## Exercise goal
Your task is to quote the records from their first line through the line containing "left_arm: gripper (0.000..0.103", with nothing added or left out.

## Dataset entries
──────────

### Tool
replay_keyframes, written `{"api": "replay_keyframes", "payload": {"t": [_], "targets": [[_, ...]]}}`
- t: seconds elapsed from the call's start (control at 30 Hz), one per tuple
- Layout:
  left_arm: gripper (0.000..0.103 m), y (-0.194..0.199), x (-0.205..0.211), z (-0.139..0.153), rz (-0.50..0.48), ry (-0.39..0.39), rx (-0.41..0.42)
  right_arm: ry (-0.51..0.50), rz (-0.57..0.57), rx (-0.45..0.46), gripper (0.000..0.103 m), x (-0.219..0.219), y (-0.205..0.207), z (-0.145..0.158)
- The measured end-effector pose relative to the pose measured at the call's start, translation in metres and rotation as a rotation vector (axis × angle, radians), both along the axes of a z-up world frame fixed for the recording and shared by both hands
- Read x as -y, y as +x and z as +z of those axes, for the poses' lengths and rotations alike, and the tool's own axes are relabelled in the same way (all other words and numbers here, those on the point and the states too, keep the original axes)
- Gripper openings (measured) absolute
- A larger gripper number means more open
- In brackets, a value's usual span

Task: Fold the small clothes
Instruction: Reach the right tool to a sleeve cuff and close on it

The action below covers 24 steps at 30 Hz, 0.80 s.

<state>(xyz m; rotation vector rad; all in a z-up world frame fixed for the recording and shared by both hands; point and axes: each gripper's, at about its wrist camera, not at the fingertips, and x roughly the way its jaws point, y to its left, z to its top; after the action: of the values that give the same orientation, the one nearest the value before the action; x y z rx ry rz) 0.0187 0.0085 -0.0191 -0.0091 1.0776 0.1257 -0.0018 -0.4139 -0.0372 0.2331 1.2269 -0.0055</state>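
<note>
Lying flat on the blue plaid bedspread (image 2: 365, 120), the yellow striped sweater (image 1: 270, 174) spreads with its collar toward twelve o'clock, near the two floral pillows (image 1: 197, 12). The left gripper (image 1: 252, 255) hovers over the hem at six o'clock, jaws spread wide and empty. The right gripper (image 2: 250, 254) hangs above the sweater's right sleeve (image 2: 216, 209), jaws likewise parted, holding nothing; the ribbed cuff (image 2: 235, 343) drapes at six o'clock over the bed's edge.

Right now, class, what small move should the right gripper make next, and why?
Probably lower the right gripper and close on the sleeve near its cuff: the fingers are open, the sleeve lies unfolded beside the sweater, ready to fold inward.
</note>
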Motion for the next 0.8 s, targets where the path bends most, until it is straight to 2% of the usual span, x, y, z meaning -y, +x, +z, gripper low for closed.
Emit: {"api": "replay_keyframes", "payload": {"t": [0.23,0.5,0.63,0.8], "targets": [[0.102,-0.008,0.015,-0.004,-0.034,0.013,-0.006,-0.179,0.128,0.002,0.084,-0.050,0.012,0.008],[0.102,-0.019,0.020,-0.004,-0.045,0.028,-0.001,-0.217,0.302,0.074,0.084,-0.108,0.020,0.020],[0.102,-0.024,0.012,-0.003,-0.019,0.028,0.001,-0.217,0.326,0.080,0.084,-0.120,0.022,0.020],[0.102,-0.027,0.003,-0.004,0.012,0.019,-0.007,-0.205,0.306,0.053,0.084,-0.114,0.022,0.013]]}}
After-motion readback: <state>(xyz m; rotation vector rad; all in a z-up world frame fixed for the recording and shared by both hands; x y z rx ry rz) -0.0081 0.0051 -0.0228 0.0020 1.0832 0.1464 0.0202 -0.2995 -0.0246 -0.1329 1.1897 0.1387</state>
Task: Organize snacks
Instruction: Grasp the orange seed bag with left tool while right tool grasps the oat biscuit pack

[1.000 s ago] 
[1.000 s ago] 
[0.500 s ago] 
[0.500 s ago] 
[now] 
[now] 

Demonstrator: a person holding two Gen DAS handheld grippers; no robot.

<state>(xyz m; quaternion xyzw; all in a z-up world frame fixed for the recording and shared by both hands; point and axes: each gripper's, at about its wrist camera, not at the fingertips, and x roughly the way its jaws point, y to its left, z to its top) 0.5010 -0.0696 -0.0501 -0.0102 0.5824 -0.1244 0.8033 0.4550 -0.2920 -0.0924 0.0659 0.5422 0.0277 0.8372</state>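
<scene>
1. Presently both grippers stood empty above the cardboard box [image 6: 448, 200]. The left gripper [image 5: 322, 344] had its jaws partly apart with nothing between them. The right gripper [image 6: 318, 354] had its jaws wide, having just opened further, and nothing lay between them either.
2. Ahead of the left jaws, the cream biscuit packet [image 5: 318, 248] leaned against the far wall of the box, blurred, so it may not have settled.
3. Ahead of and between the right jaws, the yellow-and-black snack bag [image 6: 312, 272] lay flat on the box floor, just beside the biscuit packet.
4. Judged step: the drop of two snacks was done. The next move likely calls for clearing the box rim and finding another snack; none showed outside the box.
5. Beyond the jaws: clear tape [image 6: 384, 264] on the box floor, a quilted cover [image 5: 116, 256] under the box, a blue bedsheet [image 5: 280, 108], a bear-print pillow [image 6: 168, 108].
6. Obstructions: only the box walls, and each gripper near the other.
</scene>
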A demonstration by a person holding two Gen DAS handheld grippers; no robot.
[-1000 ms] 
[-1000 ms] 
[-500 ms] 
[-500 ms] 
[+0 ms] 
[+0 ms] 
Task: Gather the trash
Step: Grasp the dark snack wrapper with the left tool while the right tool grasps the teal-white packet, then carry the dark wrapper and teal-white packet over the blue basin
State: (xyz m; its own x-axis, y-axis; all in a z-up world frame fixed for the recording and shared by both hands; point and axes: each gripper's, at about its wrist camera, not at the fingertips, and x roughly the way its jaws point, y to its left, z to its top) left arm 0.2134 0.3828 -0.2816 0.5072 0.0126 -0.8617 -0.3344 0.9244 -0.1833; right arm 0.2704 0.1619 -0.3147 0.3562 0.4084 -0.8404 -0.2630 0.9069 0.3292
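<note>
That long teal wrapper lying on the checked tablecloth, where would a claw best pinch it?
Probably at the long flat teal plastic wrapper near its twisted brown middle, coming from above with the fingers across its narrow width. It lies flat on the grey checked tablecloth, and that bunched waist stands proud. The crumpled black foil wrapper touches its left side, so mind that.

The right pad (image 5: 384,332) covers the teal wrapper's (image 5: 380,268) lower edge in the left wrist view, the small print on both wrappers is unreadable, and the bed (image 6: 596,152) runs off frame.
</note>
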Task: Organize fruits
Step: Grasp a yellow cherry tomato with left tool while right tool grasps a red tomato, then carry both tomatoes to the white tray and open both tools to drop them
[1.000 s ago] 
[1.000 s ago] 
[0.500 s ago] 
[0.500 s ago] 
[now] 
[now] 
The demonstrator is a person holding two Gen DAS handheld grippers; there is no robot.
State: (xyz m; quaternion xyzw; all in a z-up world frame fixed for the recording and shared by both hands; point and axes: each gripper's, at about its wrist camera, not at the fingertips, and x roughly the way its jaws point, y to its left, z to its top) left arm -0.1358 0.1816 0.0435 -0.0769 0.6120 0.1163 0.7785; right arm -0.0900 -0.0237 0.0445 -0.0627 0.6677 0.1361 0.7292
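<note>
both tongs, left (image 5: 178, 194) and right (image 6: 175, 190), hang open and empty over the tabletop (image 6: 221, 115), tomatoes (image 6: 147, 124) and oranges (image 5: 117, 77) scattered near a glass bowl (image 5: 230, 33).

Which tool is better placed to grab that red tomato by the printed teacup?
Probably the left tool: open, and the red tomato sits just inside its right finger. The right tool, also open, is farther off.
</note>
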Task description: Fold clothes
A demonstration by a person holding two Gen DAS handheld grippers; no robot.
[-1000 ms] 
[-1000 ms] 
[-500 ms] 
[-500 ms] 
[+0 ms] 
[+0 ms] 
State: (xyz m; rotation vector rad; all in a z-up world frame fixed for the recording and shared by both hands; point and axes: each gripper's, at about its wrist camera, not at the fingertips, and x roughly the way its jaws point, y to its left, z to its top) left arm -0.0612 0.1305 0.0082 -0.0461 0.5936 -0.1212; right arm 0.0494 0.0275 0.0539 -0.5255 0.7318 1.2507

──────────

## Your solution
### Tool
replay_keyframes, written `{"api": "replay_keyframes", "payload": {"t": [_], "targets": [[_, ...]]}}`
- t: seconds elapsed from the call's start (control at 30 Hz), one per tuple
- Layout:
  left_arm: gripper (0.000..0.103 m), y (-0.194..0.199), x (-0.205..0.211), z (-0.139..0.153), rz (-0.50..0.48), ry (-0.39..0.39), rx (-0.41..0.42)

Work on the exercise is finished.